● **AIM OF THE TASK**
When you reach the line containing "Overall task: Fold" in the entries below, start writing out each line exactly, and stop after the line containing "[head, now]".

....

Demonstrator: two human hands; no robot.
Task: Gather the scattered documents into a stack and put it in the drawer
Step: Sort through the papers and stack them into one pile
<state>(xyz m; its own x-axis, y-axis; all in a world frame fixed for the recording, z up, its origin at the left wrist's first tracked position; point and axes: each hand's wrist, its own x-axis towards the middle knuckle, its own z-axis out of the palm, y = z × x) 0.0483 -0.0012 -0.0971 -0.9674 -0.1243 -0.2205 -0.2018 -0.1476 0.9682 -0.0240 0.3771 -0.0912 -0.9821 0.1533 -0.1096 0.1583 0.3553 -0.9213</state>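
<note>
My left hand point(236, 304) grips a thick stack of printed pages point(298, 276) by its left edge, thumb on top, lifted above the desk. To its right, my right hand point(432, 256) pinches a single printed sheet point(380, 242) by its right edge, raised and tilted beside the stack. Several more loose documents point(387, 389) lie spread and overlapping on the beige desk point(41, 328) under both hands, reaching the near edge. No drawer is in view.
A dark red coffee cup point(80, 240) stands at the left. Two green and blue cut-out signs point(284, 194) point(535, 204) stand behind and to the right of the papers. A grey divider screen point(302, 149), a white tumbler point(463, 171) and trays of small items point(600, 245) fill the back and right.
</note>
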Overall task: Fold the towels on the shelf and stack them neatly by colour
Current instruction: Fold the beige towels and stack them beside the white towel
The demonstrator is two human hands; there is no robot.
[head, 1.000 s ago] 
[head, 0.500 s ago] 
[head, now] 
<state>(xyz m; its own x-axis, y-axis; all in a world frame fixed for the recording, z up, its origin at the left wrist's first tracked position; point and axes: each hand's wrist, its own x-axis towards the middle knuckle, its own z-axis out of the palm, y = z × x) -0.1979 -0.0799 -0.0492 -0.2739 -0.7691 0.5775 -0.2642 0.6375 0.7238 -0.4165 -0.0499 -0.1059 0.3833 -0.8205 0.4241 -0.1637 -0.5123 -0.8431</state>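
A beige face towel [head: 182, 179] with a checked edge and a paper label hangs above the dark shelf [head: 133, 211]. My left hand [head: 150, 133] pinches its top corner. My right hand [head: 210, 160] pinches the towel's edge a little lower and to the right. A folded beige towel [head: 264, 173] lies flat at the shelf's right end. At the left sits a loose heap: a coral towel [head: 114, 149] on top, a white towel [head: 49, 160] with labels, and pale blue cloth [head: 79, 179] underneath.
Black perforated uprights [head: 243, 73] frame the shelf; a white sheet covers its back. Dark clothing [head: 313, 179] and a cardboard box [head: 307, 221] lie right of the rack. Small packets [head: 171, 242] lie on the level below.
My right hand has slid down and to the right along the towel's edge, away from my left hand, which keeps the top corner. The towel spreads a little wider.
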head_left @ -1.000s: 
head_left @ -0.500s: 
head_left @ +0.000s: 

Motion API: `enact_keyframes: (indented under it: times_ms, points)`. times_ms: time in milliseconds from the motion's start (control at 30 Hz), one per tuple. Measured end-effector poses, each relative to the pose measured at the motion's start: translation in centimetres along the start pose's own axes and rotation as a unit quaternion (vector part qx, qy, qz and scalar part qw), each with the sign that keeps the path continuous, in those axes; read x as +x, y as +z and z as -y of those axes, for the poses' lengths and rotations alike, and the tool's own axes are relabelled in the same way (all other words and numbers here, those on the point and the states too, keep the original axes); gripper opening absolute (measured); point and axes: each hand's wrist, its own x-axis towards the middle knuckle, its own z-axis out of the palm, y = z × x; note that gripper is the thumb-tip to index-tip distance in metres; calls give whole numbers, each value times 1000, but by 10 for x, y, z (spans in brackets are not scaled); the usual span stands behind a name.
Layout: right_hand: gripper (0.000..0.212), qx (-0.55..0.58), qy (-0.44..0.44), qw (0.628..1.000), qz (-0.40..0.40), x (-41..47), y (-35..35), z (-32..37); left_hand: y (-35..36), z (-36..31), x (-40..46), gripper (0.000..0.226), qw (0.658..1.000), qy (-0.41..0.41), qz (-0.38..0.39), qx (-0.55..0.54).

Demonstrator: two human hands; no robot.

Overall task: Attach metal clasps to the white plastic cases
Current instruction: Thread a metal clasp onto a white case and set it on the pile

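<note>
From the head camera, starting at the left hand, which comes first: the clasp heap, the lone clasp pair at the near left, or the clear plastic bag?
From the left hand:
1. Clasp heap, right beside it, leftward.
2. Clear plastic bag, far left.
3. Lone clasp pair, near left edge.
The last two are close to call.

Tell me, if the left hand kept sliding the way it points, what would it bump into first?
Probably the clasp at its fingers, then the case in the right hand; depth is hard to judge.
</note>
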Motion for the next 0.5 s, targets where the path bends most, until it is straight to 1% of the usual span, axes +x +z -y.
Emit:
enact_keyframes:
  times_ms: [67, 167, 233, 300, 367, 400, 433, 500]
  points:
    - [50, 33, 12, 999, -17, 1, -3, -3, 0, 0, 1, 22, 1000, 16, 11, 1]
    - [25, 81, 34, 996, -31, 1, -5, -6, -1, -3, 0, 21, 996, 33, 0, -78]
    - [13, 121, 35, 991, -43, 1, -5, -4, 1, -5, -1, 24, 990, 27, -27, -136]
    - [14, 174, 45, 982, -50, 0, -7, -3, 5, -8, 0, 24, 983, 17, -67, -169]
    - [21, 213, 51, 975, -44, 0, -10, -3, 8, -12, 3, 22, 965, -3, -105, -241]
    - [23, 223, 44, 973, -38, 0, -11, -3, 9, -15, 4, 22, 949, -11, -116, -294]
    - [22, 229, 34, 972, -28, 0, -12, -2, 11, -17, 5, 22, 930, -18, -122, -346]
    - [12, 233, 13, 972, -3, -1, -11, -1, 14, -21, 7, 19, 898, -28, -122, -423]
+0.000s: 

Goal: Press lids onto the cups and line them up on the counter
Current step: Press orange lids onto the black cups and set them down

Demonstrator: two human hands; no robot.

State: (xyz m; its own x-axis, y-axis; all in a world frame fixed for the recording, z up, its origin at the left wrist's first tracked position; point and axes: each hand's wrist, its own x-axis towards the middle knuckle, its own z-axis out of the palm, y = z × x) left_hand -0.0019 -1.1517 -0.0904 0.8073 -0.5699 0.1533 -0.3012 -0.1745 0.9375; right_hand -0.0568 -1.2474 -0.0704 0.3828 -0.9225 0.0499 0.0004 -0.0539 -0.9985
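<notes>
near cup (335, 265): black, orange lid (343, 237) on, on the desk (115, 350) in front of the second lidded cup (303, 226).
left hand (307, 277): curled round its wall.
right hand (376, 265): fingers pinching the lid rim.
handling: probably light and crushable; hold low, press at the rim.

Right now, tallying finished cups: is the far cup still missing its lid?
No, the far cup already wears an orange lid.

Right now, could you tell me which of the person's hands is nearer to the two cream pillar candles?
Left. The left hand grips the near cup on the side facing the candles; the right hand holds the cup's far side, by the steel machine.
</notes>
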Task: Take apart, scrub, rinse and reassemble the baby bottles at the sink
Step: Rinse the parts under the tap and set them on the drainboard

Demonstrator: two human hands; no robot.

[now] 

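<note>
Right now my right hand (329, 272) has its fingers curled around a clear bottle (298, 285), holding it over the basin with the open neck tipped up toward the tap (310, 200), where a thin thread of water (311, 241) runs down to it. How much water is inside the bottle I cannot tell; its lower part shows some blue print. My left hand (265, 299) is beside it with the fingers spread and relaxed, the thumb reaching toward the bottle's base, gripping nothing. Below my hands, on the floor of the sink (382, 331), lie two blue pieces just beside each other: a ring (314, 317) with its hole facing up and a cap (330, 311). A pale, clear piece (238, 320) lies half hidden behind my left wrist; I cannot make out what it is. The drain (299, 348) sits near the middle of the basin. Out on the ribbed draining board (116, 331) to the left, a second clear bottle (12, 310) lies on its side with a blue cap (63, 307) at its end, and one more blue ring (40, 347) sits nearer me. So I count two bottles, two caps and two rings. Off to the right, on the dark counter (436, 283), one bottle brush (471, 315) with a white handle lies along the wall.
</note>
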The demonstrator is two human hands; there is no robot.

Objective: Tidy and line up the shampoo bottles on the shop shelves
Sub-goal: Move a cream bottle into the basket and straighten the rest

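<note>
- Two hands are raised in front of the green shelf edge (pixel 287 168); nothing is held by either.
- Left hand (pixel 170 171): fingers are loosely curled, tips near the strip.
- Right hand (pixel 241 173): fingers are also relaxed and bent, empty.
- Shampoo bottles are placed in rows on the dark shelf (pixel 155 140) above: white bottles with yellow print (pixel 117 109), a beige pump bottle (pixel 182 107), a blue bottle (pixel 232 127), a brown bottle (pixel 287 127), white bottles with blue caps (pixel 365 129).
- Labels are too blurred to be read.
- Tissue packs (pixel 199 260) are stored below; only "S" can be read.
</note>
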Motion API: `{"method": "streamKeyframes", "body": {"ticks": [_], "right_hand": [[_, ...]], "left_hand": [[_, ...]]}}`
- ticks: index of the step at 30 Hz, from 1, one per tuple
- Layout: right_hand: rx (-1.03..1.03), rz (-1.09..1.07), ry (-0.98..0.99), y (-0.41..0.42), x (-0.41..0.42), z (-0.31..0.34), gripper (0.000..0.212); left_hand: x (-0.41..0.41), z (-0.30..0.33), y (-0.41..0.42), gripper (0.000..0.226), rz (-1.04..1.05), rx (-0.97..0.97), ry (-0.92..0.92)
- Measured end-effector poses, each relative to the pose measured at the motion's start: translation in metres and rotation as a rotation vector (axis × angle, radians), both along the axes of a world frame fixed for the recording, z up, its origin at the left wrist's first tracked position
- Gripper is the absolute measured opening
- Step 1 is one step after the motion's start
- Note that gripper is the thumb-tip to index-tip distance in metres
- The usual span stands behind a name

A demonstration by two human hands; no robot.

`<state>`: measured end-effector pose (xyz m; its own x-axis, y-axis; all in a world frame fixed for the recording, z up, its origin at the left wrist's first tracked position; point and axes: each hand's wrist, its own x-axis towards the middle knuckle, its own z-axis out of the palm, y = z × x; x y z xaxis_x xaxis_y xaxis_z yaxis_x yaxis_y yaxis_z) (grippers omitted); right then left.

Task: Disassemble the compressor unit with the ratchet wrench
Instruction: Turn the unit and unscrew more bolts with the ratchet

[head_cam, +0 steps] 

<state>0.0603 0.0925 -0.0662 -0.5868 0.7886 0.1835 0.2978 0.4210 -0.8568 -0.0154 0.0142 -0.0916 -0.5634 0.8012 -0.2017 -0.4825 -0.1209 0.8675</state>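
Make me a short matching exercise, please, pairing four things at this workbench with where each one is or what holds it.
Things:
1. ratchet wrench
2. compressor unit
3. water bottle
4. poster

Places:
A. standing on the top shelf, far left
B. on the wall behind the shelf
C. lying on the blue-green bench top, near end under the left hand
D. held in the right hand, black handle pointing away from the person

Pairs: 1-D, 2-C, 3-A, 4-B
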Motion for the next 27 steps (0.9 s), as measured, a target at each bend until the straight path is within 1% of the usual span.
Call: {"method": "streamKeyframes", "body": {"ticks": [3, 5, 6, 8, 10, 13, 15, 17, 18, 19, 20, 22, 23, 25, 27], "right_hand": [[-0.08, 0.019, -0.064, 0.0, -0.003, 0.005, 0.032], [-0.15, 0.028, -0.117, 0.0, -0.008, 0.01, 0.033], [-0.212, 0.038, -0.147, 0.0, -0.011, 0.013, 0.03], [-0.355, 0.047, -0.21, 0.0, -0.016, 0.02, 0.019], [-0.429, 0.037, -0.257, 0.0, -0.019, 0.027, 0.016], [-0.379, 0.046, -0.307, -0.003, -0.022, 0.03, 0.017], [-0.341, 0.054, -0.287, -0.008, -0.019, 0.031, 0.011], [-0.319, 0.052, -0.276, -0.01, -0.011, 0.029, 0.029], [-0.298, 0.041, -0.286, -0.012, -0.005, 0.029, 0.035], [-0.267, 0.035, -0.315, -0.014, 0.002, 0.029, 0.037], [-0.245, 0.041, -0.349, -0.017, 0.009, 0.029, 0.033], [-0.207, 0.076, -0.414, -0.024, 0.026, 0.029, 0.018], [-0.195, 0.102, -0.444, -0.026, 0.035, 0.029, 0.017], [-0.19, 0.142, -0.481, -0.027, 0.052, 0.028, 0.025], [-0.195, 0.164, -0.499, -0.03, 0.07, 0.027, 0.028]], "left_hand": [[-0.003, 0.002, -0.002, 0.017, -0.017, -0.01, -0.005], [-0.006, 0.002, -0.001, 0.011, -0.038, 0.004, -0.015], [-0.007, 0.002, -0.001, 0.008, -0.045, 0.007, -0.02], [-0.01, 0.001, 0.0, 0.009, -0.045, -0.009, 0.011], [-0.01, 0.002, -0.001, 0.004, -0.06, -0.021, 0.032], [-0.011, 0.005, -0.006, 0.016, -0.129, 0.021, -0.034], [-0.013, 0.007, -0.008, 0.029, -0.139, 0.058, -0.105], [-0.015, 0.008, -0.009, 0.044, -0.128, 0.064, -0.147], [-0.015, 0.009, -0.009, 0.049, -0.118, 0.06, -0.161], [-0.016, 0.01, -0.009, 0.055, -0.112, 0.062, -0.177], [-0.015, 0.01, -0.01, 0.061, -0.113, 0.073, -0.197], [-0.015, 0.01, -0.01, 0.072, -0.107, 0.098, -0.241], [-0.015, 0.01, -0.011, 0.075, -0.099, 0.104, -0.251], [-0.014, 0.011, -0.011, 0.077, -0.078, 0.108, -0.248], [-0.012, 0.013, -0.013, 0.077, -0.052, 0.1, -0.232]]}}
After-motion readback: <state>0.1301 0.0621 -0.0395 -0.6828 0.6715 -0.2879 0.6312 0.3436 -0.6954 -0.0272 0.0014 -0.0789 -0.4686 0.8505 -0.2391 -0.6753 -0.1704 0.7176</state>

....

● **EXPECTED OUTPUT**
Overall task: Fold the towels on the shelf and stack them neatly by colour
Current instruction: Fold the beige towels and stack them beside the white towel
The demonstrator is two human hands; there is no robot.
[head, 1.000 s ago] 
[head, 0.500 s ago] 
[head, now] 

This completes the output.